Try it
Go line by line through the entries below and copy those containing the string "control".

Stored items
--------------------

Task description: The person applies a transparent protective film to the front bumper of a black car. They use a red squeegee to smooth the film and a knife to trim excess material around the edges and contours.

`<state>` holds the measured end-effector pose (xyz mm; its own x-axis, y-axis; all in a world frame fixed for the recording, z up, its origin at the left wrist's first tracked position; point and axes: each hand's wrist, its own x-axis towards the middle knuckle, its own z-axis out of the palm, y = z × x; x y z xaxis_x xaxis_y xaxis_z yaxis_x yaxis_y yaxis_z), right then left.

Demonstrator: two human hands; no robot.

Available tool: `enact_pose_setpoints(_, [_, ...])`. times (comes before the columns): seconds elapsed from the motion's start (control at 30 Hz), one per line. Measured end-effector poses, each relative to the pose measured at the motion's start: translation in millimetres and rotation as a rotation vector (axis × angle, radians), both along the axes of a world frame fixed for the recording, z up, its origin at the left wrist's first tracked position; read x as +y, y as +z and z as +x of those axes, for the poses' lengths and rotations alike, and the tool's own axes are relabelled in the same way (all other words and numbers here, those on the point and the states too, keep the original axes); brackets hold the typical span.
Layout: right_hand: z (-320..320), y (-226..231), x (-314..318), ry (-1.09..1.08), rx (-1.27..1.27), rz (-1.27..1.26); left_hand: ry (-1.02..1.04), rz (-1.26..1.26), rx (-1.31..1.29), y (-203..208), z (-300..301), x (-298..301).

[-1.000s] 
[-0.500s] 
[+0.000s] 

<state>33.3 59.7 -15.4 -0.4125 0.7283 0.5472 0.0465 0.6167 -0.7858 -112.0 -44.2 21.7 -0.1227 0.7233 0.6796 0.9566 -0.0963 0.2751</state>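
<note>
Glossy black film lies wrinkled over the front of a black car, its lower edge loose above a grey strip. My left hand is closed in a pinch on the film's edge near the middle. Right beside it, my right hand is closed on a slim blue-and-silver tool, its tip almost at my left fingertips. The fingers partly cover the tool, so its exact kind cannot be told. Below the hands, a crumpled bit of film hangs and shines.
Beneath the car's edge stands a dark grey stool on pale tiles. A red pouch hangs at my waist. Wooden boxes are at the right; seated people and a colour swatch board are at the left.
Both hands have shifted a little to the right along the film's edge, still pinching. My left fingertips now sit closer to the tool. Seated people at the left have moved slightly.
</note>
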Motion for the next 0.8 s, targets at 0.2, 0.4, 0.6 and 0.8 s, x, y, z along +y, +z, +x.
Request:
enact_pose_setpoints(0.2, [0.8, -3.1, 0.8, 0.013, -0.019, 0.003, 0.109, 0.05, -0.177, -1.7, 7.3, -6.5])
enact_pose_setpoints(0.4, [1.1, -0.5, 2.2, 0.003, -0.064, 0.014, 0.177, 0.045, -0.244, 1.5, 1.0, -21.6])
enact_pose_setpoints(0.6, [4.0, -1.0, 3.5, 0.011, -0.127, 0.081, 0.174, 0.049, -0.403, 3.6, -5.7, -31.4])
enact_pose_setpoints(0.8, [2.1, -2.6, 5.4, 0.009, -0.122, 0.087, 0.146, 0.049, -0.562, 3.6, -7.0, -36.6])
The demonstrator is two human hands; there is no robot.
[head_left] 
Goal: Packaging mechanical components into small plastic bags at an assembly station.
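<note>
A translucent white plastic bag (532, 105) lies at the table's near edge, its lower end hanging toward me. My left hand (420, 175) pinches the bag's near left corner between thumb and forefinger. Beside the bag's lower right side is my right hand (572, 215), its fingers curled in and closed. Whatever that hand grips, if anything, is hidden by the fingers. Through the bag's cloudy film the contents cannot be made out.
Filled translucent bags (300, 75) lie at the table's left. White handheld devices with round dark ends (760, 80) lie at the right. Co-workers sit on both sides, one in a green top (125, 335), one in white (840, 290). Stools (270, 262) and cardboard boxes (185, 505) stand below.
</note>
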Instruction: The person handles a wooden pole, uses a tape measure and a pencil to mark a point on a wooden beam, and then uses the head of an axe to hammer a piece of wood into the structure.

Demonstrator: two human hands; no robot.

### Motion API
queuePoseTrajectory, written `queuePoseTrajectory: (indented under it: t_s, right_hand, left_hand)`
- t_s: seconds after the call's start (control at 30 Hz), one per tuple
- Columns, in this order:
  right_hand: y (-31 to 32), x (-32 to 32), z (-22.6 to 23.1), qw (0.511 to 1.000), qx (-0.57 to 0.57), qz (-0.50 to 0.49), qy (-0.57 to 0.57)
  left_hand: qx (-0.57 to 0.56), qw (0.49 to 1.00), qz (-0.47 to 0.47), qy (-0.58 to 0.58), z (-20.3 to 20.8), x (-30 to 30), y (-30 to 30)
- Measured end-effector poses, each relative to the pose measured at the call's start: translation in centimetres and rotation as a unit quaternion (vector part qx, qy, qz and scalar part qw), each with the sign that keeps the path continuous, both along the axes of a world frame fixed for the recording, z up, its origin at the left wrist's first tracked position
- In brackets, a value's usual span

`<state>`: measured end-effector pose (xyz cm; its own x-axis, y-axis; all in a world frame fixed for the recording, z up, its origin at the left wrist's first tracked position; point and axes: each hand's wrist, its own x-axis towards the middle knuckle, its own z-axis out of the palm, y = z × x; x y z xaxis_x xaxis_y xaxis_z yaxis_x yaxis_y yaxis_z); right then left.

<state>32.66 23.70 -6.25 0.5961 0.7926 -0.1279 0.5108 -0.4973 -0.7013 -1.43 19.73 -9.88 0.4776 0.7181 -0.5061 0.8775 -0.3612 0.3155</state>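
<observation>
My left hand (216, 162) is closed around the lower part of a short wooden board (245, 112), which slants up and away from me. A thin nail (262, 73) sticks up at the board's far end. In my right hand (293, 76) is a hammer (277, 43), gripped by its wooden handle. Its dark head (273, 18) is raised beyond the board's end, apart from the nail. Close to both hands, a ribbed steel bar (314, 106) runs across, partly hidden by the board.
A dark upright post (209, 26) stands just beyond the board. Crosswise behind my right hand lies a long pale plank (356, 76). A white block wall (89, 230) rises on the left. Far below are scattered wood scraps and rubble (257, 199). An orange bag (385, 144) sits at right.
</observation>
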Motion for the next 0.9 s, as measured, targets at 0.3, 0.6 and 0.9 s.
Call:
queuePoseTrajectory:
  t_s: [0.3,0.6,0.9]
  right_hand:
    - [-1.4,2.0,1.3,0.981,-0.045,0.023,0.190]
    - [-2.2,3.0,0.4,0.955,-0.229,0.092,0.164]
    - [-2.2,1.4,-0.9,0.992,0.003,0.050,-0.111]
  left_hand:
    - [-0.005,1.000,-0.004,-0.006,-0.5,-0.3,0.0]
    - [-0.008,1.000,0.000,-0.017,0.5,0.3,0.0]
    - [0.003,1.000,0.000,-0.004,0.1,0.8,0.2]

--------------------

Exercise response
Available tool: `enact_pose_setpoints(_, [_, ...])`. times (comes before the columns): seconds elapsed from the motion's start (control at 30 Hz), one per line. Measured end-effector poses, each relative to the pose measured at the motion's start: translation in millimetres and rotation as a rotation vector (axis × angle, radians), both along the axes of a world frame fixed for the recording, z up, its origin at the left wrist's first tracked position; read x as +y, y as +z and z as +x of those axes, for the poses' lengths and rotations alike, and the tool's own axes are relabelled in the same way (all other words and numbers here, those on the point and the states too, keep the original axes); brackets hold the typical span.
- t_s: seconds after the call's start (control at 30 Hz), one per tuple

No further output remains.